The gallantry of some of the men who fought at the Bo Bo Canal was recognized and honored soon after the fighting. Sergeant Dave Reynolds, who worked with Wedlock to carry Thompson to safety, was awarded the Silver Star shortly after the action, along with a number of others. Wedlock’s recognition did not come for many years, and some soldiers who deserved awards went unrecognized. The confusion of the battlefield is a poor environment for recording events. It happened over and over in that war, as in others. Before information could be gathered and reports could be written, the battalion and companies were fighting in other battles. The story of the Bo Bo Canal faded into obscurity and legend—a thread in the fabric of our military history.
Some of the questions regarding the fighting were answered in a paper written in 2006 by Texan Freddie M. Ballard. His writing was intended to provide information about his long-ago war for his grandchildren. Ballard was a 19-year-old rifleman when he arrived in Vietnam. Later he was given the choice of becoming a M79 grenadier or a radio-telephone operator. He describes his decision:
“I loved to fire the M79, but the requirement to carry seventy-five pounds of ammunition in combat made my decision fairly simple.” He would carry a radio and a M16 rifle.
Later he was a radio-telephone operator for Captain Kotrc, the company commander, and on July 29, he had to deal personally with the perennial question of radio operators, “Sir, if you get hit, who is in charge?”
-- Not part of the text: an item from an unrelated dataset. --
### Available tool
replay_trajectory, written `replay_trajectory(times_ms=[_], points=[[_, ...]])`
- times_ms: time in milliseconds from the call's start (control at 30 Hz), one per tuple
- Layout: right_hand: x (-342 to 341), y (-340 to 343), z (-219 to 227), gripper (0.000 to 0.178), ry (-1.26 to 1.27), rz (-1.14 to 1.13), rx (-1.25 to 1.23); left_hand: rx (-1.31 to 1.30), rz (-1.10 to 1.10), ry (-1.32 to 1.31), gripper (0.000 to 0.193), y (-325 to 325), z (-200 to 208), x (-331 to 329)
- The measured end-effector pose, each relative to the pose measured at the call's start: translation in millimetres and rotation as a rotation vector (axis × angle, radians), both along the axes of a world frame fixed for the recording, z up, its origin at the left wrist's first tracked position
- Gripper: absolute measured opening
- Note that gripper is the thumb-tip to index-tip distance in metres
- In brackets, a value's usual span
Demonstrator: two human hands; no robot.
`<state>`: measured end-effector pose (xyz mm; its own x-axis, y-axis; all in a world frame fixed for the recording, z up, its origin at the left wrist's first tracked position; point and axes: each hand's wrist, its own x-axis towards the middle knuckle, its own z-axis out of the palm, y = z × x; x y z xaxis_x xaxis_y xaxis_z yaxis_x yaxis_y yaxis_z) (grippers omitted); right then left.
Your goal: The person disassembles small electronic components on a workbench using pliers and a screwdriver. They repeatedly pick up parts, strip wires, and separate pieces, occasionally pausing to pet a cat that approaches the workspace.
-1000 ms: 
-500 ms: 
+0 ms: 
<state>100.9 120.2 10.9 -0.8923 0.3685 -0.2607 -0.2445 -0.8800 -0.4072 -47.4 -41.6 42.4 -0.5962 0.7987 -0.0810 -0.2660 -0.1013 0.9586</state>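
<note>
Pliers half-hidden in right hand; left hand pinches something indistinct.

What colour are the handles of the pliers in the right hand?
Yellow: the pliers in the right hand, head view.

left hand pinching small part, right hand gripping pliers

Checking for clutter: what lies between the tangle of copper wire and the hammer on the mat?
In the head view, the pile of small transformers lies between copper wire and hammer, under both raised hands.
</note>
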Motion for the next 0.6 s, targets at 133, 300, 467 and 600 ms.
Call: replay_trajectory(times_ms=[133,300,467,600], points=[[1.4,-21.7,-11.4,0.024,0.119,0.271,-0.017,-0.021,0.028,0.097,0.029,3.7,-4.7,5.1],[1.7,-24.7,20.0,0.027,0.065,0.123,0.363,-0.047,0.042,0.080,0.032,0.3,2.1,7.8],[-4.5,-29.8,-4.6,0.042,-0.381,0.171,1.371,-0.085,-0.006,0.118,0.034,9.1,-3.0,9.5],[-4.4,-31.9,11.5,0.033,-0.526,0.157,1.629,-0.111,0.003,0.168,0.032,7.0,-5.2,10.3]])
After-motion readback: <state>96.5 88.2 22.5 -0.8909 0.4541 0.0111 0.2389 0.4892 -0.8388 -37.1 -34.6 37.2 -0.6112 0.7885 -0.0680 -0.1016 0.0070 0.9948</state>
Often, the answer was, “You are—for a while.”
Ballard recalls that the landing zone was not under enemy fire, and the company moved quickly, trying to locate the embattled Special Forces unit. As the company moved alongside the Bo Bo Canal, they came under intense enemy fire from well-concealed positions, and the unit quickly went to ground. Ballard tried to return fire with his rifle, but the barrel had become obstructed, and it exploded. He was able to pick up a rifle dropped by a dead or wounded soldier, and he returned fire with it.
The company continued to take casualties, while Captain Kotrc tried to coordinate fire support from the Cobra helicopters above the battlefield. The company commander and Ballard were joined by others. Ballard described the death of medic Kris Shaw, killed while rendering aid to a wounded man. Others were killed or wounded, including the company commander.
“Suddenly a Chi-Com hand grenade landed directly on Captain Kotrc … I grabbed Captain Kotrc and rolled him over. The first thing I saw was a massive chest wound,” said Ballard.
Kotrc was dead. Ballard removed the mimeographed radio code book from Kotrc’s jacket pocket, and he was able to establish radio contact with a command and control helicopter above. Ballard cannot identify the contact, but it seems likely that it was either the battalion S-3 or the brigade commander, both of whom were overhead during the engagement.
As in so many other engagements in the war, the enemy activity was hit and run, and they disappeared. When the firing had ceased, Ballard received a radio call from “Killer,” the company’s artillery forward observer. As he looked at the dead and wounded alongside the canal, Ballard suddenly saw the forward observer a short distance away, while they were still speaking on the radio. They were close enough to each other to speak without radios. It was then and is now a symbol of the confusion of war.
The Bo Bo Canal—long ago and far away.